:: Task requirements ::
All lines from the opening of the entries below through the line containing "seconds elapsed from" must be output exactly as they appear, with no other lines.

:: Study material ::
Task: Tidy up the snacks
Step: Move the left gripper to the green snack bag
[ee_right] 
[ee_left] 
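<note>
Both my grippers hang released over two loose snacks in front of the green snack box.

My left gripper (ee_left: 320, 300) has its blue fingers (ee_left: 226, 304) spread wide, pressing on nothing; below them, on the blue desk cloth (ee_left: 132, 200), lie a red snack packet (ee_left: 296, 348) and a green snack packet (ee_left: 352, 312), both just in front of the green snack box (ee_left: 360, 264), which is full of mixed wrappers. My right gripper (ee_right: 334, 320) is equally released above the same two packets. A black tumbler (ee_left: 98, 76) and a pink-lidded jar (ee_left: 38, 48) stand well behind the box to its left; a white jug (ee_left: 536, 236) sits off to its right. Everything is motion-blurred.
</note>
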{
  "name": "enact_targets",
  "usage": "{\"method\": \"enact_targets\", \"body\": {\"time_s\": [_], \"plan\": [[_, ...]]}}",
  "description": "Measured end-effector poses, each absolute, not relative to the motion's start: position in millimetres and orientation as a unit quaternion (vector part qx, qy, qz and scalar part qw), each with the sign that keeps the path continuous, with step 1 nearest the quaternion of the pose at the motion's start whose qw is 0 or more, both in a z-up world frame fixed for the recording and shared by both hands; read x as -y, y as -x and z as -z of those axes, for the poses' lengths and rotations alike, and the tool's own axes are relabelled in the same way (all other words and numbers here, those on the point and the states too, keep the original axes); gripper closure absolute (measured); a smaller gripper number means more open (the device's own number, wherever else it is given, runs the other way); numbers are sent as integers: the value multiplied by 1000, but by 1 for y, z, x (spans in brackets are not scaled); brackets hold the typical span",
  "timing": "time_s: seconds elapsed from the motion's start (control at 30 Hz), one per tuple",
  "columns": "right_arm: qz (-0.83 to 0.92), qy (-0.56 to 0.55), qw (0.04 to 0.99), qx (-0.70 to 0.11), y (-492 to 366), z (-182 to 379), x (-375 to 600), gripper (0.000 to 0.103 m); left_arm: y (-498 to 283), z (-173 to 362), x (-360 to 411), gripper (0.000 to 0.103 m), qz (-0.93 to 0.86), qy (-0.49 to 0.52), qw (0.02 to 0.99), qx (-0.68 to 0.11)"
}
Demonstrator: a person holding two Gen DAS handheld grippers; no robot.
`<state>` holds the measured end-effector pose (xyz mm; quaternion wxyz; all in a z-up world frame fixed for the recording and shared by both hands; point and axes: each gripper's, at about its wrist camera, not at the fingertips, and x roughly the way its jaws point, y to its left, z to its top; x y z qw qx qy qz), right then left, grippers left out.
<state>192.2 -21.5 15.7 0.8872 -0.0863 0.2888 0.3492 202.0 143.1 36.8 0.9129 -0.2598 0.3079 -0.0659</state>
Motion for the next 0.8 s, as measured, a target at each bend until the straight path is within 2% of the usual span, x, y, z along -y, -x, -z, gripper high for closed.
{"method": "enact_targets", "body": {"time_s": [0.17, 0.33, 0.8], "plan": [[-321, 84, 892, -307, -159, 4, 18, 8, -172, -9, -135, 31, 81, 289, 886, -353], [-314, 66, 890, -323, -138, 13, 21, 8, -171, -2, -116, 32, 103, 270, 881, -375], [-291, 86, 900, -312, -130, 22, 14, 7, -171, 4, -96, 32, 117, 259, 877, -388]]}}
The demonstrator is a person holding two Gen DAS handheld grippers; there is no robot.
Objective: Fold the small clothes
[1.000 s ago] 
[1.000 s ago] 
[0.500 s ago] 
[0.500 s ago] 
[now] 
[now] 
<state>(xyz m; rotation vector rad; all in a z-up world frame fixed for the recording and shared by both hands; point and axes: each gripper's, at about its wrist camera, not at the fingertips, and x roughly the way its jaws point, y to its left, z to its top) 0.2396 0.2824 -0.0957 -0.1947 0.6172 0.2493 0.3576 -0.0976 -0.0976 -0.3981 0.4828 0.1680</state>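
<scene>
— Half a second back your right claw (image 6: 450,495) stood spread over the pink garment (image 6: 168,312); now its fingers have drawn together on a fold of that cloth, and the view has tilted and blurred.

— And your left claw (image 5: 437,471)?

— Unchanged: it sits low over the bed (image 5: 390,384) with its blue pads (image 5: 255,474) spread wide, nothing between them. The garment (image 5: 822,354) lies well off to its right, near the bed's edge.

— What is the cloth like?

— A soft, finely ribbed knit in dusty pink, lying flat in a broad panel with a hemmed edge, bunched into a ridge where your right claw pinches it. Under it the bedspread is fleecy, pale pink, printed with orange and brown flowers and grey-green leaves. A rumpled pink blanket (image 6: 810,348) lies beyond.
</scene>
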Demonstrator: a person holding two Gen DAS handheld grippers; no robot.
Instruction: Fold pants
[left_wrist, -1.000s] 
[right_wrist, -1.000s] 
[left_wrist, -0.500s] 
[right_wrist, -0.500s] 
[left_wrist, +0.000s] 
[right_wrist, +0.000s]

:: Output below ::
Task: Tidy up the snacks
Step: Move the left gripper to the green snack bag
[ee_right] 
[ee_left] 
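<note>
Both my grippers hang released over two loose snacks in front of the green snack box.

My left gripper (ee_left: 320, 300) has its blue fingers (ee_left: 226, 304) spread wide, pressing on nothing; below them, on the blue desk cloth (ee_left: 132, 200), lie a red snack packet (ee_left: 296, 348) and a green snack packet (ee_left: 352, 312), both just in front of the green snack box (ee_left: 360, 264), which is full of mixed wrappers. My right gripper (ee_right: 334, 320) is equally released above the same two packets. A black tumbler (ee_left: 98, 76) and a pink-lidded jar (ee_left: 38, 48) stand well behind the box to its left; a white jug (ee_left: 536, 236) sits off to its right. Everything is motion-blurred.
</note>
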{
  "name": "enact_targets",
  "usage": "{\"method\": \"enact_targets\", \"body\": {\"time_s\": [_], \"plan\": [[_, ...]]}}",
  "description": "Measured end-effector poses, each absolute, not relative to the motion's start: position in millimetres and orientation as a unit quaternion (vector part qx, qy, qz and scalar part qw), each with the sign that keeps the path continuous, with step 1 nearest the quaternion of the pose at the motion's start whose qw is 0 or more, both in a z-up world frame fixed for the recording and shared by both hands; read x as -y, y as -x and z as -z of those axes, for the poses' lengths and rotations alike, and the tool's own axes are relabelled in the same way (all other words and numbers here, those on the point and the states too, keep the original axes); gripper closure absolute (measured); a smaller gripper number means more open (the device's own number, wherever else it is given, runs the other way); numbers are sent as integers: the value multiplied by 1000, but by 1 for y, z, x (spans in brackets are not scaled); brackets hold the typical span",
  "timing": "time_s: seconds elapsed from the motion's start (control at 30 Hz), one per tuple",

Work on the exercise is now finished.